1. Emme: Temiz hava ve benzin karışımı üstte sağ taraftaki emme kanalındaki sübapın açılmasıyla ve pistonun aşağıya doğru hareketinden oluşan vakum etkisiyle silindir içerisine alınıyor.
2. Sıkıştırma: Silindir içerisine alınan hava ve yakıt karışımı pistonun yukarı hareketiyle sıkıştırılarak hem sıcaklığı hem de basıncı yükseltilip çok ufak bir hacme hapsediliyor. Bu esnada her iki sübap ta tam kapalı konumda olup, yalıtım sağlanmaktadır.
3. Yanma: Sıkıştırılan benzin ve hava karışımı sübapların tam ortasında yer alan buji ile ateşlenerek yanma gerçekleşir. Aracın hareketini sağlayan güç bu anda üretilir.
4. Egzoz: Yanma sonrasında piston yukarı geri gelirken, yanmış artık gazlar üst sol tarafta yer alan egzoz sübapının açılmasıyla dışarıya atılır. Ardından pistonun aşağıya tekrar gelmesi esnasında 1. çevrim yani emme safhası tekrar başlar.

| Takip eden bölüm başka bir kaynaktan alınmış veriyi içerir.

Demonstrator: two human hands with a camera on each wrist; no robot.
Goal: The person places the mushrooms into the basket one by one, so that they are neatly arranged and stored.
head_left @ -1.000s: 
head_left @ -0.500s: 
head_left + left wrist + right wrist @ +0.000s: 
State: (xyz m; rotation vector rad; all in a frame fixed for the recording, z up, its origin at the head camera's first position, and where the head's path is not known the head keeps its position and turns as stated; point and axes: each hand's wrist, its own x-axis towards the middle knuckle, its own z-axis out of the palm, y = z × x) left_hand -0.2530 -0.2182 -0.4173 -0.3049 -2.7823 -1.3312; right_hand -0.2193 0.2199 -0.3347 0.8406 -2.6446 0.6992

Enerji verimi,tüketilen yakıtın kimyasal enerjisinin üretilen mekanik enerjiye oranı olarak tanımlanır ise,Modern turboşarjlı motorların yaklaşık verimi %20 dir.

İçten yanma termodinamik olayının teorik maksimum verimi %35 olduğu göz önüne alınırsa ,geri kalan %15 lik enerji kaybı yakıtın sıkıştırılmasında,pistonların sürtünmesinde ,ve diğer işlemlerine gerçekleştirilmesine harcanır.